INPUT DATA:
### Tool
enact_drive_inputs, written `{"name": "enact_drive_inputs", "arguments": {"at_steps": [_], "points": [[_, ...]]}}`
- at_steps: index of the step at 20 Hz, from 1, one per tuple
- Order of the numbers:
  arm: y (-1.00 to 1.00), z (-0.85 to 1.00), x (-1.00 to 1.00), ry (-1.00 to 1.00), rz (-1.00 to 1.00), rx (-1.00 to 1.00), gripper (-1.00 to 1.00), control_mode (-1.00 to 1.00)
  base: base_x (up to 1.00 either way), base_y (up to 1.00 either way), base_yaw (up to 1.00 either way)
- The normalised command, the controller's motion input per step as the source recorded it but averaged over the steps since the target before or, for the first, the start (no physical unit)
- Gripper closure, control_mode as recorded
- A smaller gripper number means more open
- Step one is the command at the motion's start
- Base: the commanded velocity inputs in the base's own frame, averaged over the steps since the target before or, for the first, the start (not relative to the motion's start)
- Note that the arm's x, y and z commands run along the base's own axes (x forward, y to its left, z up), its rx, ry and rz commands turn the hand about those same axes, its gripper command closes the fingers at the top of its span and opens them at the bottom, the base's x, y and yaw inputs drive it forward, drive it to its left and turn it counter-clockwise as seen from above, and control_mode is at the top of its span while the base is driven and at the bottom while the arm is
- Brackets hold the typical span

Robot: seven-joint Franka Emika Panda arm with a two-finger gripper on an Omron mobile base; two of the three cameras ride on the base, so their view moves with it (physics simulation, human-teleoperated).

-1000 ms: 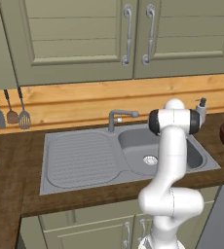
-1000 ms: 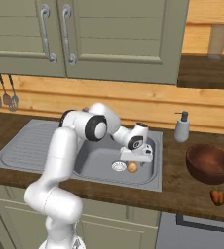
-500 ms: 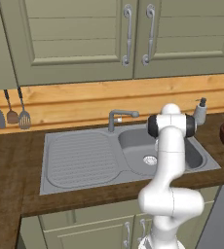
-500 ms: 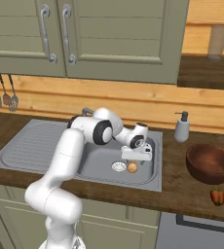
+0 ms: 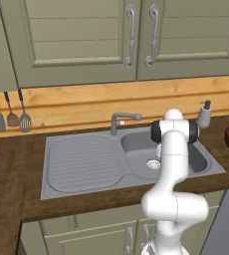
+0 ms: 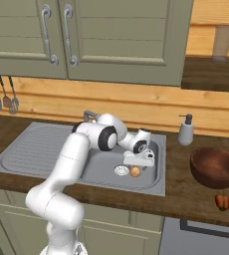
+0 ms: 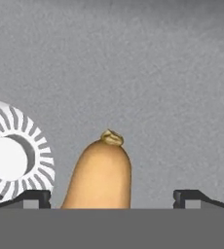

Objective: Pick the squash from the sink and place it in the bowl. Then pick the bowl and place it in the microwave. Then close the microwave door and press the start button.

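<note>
We find no brand, label or legible writing on any item; dispenser and cabinet fronts are plain.

Squash (image 7: 100, 174): pale tan-orange, smooth skin, rounded end w/ small dry yellowish stem nub pointing to top of hand view. It sits bottom centre of that view, between the two dark fingertips (image 7: 28, 198), w/ clear gaps either side; no contact seen. In right base view the squash (image 6: 135, 172) shows centre frame as a small orange lump on the basin floor, just right of the round white drain (image 6: 121, 171).

Claw (image 6: 139, 164): released, jaws spread wide, nothing held, positioned low in the basin directly over the squash. In left base view the arm's own body hides it.

Sink (image 5: 81, 162): grey metal, ribbed drainboard at left of left base view, basin at right, grey faucet (image 5: 120, 119) behind at centre.

Bowl (image 6: 215, 167): glossy reddish-brown, deep, round, upright on the dark wood table (image 6: 186, 191) at right of right base view, well apart from the sink. Nothing visible inside.

Also noted: grey soap dispenser (image 6: 186, 131) behind the bowl; a small red-orange item (image 6: 221, 201) in front of the bowl; utensils (image 5: 11, 115) hanging at left of left base view.
</note>
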Motion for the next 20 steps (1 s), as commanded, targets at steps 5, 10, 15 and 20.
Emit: {"name": "enact_drive_inputs", "arguments": {"at_steps": [5, 10, 15, 20], "points": [[0.08, -0.25, 0.0, 0.0, 0.0, 0.0, -1.0, -1.0, 0.0, 0.0, 0.0], [0.03, -0.21, -0.06, 0.0, 0.0, 0.0, 1.0, -1.0, 0.0, 0.0, 0.0], [0.11, 0.02, -0.29, -0.01, 0.0, 0.0, 1.0, -1.0, 0.0, 0.0, 0.0], [0.02, 0.94, -0.29, 0.0, 0.04, -0.03, 1.0, -1.0, 0.0, 0.0, 0.0]]}}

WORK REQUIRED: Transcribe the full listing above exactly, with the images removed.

TASK OUTPUT:
### Tool
enact_drive_inputs, written `{"name": "enact_drive_inputs", "arguments": {"at_steps": [_], "points": [[_, ...]]}}`
- at_steps: index of the step at 20 Hz, from 1, one per tuple
- Order of the numbers:
  arm: y (-1.00 to 1.00), z (-0.85 to 1.00), x (-1.00 to 1.00), ry (-1.00 to 1.00), rz (-1.00 to 1.00), rx (-1.00 to 1.00), gripper (-1.00 to 1.00), control_mode (-1.00 to 1.00)
  base: base_x (up to 1.00 either way), base_y (up to 1.00 either way), base_yaw (up to 1.00 either way)
- The normalised command, the controller's motion input per step as the source recorded it but averaged over the steps since the target before or, for the first, the start (no physical unit)
- Gripper closure, control_mode as recorded
- A smaller gripper number means more open
- Step one is the command at the motion's start
- Base: the commanded velocity inputs in the base's own frame, averaged over the steps since the target before or, for the first, the start (not relative to the motion's start)
- Note that the arm's x, y and z commands run along the base's own axes (x forward, y to its left, z up), its rx, ry and rz commands turn the hand about those same axes, its gripper command closes the fingers at the top of its span and opens them at the bottom, the base's x, y and yaw inputs drive it forward, drive it to its left and turn it counter-clockwise as seen from above, and control_mode is at the top of its span while the base is driven and at the bottom while the arm is
- Brackets hold the typical span

Robot: seven-joint Franka Emika Panda arm with a two-finger gripper on an Omron mobile base; two of the three cameras ride on the base, so their view moves with it (physics simulation, human-teleoperated).

-1000 ms: 
-1000 ms: 
-500 ms: 
-500 ms: 
+0 ms: 
+0 ms: 
+0 ms: 

Objective: Pick the squash from the sink and place it in the bowl. Then pick the bowl and place it in the microwave. Then close the microwave door and press the start button.

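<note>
We find no brand, label or legible writing on any item; dispenser and cabinet fronts are plain.

Squash (image 7: 100, 174): pale tan-orange, smooth skin, rounded end w/ small dry yellowish stem nub pointing to top of hand view. It sits bottom centre of that view, between the two dark fingertips (image 7: 28, 198), w/ clear gaps either side; no contact seen. In right base view the squash (image 6: 135, 172) shows centre frame as a small orange lump on the basin floor, just right of the round white drain (image 6: 121, 171).

Claw (image 6: 139, 164): released, jaws spread wide, nothing held, positioned low in the basin directly over the squash. In left base view the arm's own body hides it.

Sink (image 5: 81, 162): grey metal, ribbed drainboard at left of left base view, basin at right, grey faucet (image 5: 120, 119) behind at centre.

Bowl (image 6: 215, 167): glossy reddish-brown, deep, round, upright on the dark wood table (image 6: 186, 191) at right of right base view, well apart from the sink. Nothing visible inside.

Also noted: grey soap dispenser (image 6: 186, 131) behind the bowl; a small red-orange item (image 6: 221, 201) in front of the bowl; utensils (image 5: 11, 115) hanging at left of left base view.
</note>
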Motion for the next 20 steps (1 s), as commanded, targets at steps 5, 10, 15 and 20.
Emit: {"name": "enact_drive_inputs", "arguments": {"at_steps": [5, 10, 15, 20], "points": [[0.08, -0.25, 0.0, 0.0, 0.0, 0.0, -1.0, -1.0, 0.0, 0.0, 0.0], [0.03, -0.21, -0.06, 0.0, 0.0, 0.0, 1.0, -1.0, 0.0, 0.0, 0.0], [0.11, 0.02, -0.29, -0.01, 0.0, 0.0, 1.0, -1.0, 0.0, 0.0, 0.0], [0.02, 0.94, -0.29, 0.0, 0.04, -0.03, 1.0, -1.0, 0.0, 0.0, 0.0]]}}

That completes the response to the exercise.